For all the good that this book does at managing the intersection between criticism and popular culture, it is clear they have the events of GamerGate on their minds, which is smart considering that a co-author is female and, by the virtue of that simple fact, she, her brother, and the book are automatically painted with targets. Their apology takes the form of the concluding chapter, titled “The End?”, in which Ashly takes the lead with a passioned defense that, I would argue, comes dangerously close to diminishing the very poignant and important arguments she and her brother make in the book to that point:
So, Anthony and I shit on Metal Gear Solid for about half of this book. If you’re a fan of MGS1, you might be kind of pissed. But despite the amount of acid we spit at the game and its various baffling choices, despite the inordinately long cutscenes, the convoluted plot, and the awkward dialogue, we do love this game (159).
This is problematic because 1. they surely don’t “shit on Metal Gear Solid” at all. They critically engage with it and because they are able to do that with detailed and thorough arguments it 2. proves, beyond any reasonable doubt, that they love the game. In that instant, this concluding chapter felt a bit reductive and unnecessary. What’s impressive is that despite being couched in a chapter-long ass-covering thesis, Ashly does an admirable job teaching not only what criticism is, but why it’s important for the industry as well as for fans:
[W]hen we hear a complaint…about a game we love, we have to stop that little seed of defensiveness from spilling over into anger. We have to recognize that a critic’s concern doesn’t say anything about us, and it doesn’t make us wrong for liking the game. We’re all on the same team, and we’re all just trying to make this medium the best it can be. For everyone (161-2).
This chapter was an eye-opening moment for me as a reader, gamer, and wannabe critic, perhaps because I audibly scoffed when I read this chapter, saying something akin to, “You didn’t have to do this, catering to those people.” The D. Bethel that said that was Professor Bethel, the academic, the person whose workplace and occupation don’t have to apologize––among colleagues at least––for challenging arguments. In fact, they are expected.

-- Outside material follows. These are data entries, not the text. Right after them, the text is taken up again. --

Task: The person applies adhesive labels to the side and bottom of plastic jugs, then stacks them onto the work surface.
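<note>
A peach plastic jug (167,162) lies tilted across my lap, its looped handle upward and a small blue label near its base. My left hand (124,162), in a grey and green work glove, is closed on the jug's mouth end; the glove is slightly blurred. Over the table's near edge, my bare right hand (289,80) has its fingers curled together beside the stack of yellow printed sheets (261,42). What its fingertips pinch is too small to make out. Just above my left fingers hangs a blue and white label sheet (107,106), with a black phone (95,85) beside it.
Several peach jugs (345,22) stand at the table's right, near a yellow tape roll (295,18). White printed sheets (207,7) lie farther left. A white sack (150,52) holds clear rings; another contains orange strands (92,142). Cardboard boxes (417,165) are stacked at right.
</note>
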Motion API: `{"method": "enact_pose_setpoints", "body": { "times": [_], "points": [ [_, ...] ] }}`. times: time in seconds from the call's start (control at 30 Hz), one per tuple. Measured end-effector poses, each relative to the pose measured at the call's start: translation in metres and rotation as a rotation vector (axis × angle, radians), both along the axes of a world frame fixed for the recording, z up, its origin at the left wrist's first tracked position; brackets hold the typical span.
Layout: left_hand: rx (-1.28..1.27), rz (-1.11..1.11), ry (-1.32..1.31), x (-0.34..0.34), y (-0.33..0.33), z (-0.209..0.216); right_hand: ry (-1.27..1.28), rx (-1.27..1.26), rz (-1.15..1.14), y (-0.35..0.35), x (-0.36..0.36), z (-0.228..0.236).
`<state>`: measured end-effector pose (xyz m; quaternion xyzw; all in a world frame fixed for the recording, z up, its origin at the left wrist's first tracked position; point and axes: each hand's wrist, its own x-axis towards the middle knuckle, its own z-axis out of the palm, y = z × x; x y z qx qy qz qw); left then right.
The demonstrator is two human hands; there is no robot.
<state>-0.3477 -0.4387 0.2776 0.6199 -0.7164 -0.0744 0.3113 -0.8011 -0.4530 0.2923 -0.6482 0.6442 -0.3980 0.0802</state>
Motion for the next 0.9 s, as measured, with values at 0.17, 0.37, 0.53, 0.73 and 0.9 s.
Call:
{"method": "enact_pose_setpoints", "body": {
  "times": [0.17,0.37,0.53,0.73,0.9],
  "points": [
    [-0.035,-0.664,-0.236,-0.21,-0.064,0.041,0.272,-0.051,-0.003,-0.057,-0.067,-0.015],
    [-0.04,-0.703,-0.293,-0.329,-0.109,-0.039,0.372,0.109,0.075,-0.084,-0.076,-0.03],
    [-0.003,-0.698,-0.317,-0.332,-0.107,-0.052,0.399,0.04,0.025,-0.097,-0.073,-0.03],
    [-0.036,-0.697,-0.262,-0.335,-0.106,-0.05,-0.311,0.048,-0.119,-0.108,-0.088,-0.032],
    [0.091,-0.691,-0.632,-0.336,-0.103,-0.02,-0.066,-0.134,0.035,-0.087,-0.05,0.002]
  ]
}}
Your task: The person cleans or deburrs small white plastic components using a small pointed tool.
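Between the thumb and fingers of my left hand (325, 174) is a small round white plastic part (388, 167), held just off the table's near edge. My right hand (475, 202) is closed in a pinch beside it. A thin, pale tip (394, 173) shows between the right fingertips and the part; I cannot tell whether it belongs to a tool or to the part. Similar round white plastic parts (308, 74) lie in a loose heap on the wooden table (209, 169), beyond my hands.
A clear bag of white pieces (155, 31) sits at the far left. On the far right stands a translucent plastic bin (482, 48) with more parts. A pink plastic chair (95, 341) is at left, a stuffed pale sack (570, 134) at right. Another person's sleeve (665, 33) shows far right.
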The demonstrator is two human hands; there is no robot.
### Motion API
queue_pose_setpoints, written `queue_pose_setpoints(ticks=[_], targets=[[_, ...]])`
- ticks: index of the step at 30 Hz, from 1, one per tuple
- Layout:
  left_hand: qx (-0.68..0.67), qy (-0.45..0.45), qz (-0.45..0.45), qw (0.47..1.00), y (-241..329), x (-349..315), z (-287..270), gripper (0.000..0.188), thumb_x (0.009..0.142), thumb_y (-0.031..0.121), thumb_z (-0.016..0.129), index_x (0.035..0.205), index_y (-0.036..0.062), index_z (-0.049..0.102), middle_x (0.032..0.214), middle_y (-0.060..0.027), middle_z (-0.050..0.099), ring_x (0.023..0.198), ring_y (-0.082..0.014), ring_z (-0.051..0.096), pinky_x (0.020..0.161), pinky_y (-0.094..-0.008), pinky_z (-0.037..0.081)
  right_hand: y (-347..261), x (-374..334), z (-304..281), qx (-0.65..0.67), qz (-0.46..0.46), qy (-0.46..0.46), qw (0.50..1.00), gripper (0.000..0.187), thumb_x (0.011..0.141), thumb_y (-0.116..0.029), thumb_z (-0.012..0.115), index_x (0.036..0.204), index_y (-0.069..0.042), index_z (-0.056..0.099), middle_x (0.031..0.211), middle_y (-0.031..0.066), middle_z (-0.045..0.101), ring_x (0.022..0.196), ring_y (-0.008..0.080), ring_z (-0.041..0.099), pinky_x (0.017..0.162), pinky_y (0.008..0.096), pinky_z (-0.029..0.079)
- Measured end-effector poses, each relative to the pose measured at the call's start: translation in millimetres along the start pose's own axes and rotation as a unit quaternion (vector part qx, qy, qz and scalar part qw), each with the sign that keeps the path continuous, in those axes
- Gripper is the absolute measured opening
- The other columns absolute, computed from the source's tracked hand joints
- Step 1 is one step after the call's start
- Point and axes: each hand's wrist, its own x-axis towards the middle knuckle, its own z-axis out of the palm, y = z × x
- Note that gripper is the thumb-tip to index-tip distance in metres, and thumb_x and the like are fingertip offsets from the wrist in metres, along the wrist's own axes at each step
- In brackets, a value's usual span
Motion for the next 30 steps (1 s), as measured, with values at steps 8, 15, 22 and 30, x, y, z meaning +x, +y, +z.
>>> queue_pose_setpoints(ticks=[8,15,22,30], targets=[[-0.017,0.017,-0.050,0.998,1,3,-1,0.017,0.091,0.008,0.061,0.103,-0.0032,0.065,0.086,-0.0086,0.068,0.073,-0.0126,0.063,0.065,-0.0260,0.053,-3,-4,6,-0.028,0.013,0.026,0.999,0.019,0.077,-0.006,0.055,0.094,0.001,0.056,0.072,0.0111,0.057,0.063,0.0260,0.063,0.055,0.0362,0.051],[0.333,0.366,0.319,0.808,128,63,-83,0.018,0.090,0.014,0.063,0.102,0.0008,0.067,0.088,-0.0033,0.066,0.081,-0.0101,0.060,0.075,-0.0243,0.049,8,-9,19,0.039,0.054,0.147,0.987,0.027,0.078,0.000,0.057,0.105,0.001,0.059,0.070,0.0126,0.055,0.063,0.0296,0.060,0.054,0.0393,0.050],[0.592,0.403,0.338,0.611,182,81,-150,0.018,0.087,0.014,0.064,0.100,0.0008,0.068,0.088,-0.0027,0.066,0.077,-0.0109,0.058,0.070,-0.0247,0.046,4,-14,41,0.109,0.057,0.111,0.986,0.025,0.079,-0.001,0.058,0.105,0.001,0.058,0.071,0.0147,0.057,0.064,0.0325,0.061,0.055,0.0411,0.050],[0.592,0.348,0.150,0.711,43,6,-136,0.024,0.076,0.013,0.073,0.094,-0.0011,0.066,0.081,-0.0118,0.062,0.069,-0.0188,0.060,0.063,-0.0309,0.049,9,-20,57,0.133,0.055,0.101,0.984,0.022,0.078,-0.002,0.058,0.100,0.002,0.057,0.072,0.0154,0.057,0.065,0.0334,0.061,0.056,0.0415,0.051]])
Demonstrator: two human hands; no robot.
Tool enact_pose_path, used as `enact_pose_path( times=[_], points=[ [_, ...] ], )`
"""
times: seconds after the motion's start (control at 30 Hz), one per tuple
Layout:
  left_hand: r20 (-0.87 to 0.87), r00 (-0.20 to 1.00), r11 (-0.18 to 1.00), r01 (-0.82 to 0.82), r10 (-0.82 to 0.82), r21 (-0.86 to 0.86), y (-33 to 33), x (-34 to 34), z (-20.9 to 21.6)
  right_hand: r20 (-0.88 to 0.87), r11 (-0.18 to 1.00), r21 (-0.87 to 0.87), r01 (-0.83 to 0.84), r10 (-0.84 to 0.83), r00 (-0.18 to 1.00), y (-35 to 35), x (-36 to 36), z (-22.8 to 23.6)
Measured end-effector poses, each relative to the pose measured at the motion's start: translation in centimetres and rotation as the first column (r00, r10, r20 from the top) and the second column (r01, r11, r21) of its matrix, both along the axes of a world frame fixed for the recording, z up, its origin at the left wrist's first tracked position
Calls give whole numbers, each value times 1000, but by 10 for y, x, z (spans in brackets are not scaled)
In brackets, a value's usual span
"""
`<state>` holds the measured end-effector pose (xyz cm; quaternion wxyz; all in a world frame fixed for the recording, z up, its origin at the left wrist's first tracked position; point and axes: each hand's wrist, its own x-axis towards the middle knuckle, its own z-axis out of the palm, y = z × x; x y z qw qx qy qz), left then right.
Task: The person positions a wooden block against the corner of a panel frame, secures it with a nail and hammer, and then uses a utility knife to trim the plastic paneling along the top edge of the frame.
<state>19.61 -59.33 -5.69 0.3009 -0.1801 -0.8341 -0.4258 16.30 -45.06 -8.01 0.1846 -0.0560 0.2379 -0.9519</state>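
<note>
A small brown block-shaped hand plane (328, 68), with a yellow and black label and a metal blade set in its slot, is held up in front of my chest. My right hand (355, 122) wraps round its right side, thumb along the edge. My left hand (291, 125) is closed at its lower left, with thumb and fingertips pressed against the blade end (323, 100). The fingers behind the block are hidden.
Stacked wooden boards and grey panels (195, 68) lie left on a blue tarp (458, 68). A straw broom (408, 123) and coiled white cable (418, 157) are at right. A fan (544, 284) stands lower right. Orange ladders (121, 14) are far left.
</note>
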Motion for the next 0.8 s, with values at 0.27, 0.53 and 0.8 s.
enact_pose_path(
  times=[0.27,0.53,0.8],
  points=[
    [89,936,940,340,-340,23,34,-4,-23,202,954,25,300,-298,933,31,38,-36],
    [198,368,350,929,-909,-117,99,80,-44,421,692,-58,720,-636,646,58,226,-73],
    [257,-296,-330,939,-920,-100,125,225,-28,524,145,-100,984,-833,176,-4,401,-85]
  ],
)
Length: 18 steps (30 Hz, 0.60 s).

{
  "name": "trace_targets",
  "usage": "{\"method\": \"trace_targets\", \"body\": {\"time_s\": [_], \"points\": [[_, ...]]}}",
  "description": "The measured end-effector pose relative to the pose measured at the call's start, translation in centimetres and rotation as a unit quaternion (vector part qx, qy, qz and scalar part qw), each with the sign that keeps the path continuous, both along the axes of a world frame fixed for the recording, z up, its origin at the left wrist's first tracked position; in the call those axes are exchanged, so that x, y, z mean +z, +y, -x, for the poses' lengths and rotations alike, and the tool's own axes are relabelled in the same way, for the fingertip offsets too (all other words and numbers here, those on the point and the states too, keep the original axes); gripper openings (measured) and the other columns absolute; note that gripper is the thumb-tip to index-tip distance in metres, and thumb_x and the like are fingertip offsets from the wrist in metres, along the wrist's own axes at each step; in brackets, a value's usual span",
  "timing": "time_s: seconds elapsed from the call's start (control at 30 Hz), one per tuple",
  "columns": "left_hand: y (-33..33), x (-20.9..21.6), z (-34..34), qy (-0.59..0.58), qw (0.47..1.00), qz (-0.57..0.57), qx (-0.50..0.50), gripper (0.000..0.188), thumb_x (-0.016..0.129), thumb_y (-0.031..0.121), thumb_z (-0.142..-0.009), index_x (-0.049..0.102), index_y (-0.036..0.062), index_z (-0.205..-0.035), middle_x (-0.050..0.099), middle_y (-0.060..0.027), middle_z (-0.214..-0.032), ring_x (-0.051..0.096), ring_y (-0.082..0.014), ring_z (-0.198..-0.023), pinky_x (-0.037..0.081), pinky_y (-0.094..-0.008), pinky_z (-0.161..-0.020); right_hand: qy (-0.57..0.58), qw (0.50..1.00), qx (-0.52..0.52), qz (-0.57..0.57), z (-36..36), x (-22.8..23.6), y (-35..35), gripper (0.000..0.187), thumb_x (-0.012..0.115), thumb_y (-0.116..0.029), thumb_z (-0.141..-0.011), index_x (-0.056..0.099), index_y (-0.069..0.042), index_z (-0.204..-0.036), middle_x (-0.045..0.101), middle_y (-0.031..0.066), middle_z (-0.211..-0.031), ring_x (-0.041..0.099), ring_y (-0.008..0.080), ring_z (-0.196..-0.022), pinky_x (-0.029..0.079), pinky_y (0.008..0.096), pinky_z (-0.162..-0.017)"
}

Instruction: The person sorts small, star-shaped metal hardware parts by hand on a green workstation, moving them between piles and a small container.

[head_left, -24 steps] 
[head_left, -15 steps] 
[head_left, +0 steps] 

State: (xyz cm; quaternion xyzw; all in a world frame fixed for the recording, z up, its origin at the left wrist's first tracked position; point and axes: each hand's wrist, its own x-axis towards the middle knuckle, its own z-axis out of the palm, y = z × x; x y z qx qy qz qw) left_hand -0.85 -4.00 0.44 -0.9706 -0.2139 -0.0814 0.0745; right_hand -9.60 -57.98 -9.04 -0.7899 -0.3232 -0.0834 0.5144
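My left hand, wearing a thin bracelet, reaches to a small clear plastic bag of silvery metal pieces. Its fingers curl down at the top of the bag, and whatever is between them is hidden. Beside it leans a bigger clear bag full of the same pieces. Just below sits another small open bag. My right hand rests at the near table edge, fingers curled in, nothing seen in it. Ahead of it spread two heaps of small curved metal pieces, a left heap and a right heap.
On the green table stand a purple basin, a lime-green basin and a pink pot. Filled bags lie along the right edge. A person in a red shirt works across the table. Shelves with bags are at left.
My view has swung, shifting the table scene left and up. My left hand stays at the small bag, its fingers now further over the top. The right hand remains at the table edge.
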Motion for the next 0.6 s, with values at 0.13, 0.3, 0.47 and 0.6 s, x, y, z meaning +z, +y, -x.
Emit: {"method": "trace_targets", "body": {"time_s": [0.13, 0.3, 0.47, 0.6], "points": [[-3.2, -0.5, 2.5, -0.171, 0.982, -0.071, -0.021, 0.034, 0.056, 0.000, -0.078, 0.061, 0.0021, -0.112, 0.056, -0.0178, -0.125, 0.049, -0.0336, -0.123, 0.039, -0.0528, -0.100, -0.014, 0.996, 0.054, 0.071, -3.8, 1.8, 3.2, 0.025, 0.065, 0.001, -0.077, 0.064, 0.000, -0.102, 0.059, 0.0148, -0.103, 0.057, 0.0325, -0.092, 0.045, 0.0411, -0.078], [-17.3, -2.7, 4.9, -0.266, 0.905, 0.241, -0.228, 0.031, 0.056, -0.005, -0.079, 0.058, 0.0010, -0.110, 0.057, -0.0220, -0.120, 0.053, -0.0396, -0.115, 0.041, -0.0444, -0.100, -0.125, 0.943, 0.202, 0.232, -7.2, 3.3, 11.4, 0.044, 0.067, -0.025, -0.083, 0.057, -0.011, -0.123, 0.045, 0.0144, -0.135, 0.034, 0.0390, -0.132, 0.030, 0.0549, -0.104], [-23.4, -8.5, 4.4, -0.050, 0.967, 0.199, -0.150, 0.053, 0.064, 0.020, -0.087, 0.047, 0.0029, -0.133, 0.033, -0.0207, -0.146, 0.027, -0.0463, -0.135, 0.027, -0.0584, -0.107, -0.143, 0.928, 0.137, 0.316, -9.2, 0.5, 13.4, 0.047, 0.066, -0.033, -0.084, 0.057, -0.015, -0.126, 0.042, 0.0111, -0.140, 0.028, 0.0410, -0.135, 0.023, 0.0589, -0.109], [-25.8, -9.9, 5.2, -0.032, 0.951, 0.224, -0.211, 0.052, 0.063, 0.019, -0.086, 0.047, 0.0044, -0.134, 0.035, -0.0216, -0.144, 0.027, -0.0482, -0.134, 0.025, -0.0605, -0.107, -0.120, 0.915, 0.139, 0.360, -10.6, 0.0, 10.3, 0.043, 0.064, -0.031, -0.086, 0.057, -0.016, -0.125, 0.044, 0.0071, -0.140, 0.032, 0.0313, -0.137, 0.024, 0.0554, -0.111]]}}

However, in the pop culture nerd world that Podcast Co-Host, Comicker, and Website Curator (and straight white male) D. Bethel operates, you have to do this, especially if you’re a woman or minority. And while it’s atrocious and insulting that anybody would have to write this chapter, it shows why this book is successful at building that bridge I longingly want to help construct.
I want more good, challenging gaming criticism. I want to buy books of it. And though some exist and continue to get published, such a desire may be self-defeating in the end. If we’re looking to bridge that gap between pop and academic cultures, it won’t be through book stores. Instead, it is happening online in the form of podcasts and videos and, occasionally, articles. However, if we’re looking to make this a two-way connection, from the halls of academia to reddit and back again, in order to legitimize games as critical texts in the eyes of PhDs, books should be made as well as journals and panels at conferences. The Burches’ Metal Gear Solid definitely offers the academic handshake toward the people who love and care and talk about video games on the internet with confident airs and cries for legitimacy. I just hope pop culture is willing to accept and return it.